WHAT THIS TASK INVOLVES ->
For the entries below, repeat exactly each line starting with the one that contains "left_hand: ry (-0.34" and going on through the one that contains "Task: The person", and no others.

INFORMATION SHOWN ->

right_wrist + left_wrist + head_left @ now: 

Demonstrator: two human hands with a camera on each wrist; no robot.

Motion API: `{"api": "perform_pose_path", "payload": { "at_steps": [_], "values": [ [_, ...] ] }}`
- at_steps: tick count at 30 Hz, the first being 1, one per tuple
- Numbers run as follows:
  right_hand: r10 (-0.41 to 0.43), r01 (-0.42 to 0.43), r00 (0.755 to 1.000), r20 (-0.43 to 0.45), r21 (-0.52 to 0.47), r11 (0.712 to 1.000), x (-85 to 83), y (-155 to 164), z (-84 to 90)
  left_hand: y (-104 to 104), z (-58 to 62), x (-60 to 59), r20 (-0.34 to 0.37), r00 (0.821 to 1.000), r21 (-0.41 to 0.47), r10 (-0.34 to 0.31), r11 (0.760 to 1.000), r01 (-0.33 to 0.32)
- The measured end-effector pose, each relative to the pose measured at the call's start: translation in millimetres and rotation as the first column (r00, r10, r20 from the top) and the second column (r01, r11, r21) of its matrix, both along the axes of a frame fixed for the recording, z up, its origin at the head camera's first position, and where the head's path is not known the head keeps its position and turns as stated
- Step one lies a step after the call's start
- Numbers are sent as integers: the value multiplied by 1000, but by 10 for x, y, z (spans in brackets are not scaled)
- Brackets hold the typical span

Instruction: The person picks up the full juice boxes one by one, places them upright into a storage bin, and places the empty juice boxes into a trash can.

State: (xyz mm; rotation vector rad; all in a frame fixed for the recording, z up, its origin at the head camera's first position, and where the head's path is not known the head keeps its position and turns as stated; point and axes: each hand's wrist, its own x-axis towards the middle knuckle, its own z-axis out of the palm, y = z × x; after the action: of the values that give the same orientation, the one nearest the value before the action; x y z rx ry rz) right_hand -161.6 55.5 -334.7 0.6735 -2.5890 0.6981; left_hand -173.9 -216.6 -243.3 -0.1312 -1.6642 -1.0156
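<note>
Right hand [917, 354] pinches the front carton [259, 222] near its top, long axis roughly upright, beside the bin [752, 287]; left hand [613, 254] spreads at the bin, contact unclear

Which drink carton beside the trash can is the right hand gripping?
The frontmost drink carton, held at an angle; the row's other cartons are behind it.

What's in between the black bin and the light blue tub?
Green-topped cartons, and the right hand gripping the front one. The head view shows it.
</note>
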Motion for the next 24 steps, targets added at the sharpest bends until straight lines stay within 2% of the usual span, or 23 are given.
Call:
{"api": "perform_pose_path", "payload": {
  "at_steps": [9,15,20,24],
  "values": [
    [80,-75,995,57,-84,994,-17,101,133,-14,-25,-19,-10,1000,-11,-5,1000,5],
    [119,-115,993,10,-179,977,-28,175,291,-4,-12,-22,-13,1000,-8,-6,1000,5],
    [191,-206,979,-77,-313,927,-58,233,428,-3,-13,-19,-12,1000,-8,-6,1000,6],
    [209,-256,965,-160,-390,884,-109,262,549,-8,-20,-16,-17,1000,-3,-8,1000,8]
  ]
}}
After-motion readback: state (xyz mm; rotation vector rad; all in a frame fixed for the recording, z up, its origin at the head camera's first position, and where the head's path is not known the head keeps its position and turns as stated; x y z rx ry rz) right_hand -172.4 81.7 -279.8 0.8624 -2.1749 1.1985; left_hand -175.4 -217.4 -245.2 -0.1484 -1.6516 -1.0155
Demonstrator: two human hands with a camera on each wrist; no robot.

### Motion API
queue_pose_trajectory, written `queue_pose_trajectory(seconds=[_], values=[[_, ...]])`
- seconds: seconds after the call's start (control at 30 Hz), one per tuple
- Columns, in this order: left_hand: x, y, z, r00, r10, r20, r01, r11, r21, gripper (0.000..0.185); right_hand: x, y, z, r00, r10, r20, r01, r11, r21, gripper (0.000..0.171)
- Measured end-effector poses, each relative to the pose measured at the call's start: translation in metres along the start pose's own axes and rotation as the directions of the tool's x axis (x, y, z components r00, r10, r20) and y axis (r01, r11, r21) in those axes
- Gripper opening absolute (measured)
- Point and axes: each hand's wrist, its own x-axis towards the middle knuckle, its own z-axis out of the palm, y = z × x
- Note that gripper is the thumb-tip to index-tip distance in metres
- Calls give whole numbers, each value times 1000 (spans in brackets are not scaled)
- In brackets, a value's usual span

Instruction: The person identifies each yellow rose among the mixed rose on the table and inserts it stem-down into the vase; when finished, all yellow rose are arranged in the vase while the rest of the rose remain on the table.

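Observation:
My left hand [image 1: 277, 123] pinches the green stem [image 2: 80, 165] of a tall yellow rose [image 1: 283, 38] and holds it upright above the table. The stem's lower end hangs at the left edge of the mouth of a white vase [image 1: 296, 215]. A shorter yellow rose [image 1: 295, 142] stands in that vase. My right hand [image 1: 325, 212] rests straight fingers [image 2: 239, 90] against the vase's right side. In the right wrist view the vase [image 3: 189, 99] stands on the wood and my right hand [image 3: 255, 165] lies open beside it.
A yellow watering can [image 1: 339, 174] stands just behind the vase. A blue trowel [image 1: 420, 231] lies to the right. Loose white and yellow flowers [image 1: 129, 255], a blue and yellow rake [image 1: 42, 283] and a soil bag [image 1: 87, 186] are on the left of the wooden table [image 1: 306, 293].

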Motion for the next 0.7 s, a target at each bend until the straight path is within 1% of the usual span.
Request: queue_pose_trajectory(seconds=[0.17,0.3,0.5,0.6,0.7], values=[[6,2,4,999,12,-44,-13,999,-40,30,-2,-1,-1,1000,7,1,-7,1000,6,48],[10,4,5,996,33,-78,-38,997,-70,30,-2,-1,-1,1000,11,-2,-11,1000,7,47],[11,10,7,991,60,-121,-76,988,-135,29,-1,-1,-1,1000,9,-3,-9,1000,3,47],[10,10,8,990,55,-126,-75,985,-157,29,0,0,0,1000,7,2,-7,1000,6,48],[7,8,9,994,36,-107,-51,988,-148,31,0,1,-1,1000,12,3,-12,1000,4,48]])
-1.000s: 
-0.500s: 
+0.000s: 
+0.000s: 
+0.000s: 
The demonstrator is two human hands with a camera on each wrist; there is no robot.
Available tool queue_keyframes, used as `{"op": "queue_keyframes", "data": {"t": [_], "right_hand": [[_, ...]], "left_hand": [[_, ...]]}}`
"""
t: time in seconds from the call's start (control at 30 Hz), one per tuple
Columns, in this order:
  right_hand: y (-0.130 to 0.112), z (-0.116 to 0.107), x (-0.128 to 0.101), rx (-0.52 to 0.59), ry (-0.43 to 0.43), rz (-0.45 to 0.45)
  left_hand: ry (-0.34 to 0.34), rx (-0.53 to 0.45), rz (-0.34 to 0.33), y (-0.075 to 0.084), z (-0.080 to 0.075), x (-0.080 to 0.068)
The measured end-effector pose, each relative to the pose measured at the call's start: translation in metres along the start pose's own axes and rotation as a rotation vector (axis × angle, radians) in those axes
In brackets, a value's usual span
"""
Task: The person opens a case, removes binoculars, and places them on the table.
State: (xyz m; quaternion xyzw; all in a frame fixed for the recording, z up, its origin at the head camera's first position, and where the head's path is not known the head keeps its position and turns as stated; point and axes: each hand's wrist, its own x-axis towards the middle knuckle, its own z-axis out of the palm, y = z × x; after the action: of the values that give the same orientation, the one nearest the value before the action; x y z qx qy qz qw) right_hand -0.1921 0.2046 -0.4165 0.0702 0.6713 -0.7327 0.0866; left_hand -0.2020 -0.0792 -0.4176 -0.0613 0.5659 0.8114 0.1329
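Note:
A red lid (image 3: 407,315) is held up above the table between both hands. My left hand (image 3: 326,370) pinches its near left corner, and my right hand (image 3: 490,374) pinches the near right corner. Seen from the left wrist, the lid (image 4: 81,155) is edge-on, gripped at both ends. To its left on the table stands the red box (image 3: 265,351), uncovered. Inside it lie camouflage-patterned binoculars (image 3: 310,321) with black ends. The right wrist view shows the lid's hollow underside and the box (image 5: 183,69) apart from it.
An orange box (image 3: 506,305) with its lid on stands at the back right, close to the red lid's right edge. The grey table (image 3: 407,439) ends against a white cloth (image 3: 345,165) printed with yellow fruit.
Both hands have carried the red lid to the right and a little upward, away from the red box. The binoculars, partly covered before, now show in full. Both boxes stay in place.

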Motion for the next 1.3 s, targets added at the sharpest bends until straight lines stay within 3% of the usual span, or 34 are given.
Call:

RESPONSE ->
  left_hand: ry (-0.34 to 0.34), rx (-0.53 to 0.45), rz (-0.34 to 0.33), y (-0.075 to 0.084), z (-0.080 to 0.075), x (-0.080 to 0.068)
The measured end-effector pose, each relative to the pose measured at the call's start: translation in metres along the start pose's own axes and rotation as a rotation vector (axis × angle, radians) in those axes
In brackets, a value's usual span
"""
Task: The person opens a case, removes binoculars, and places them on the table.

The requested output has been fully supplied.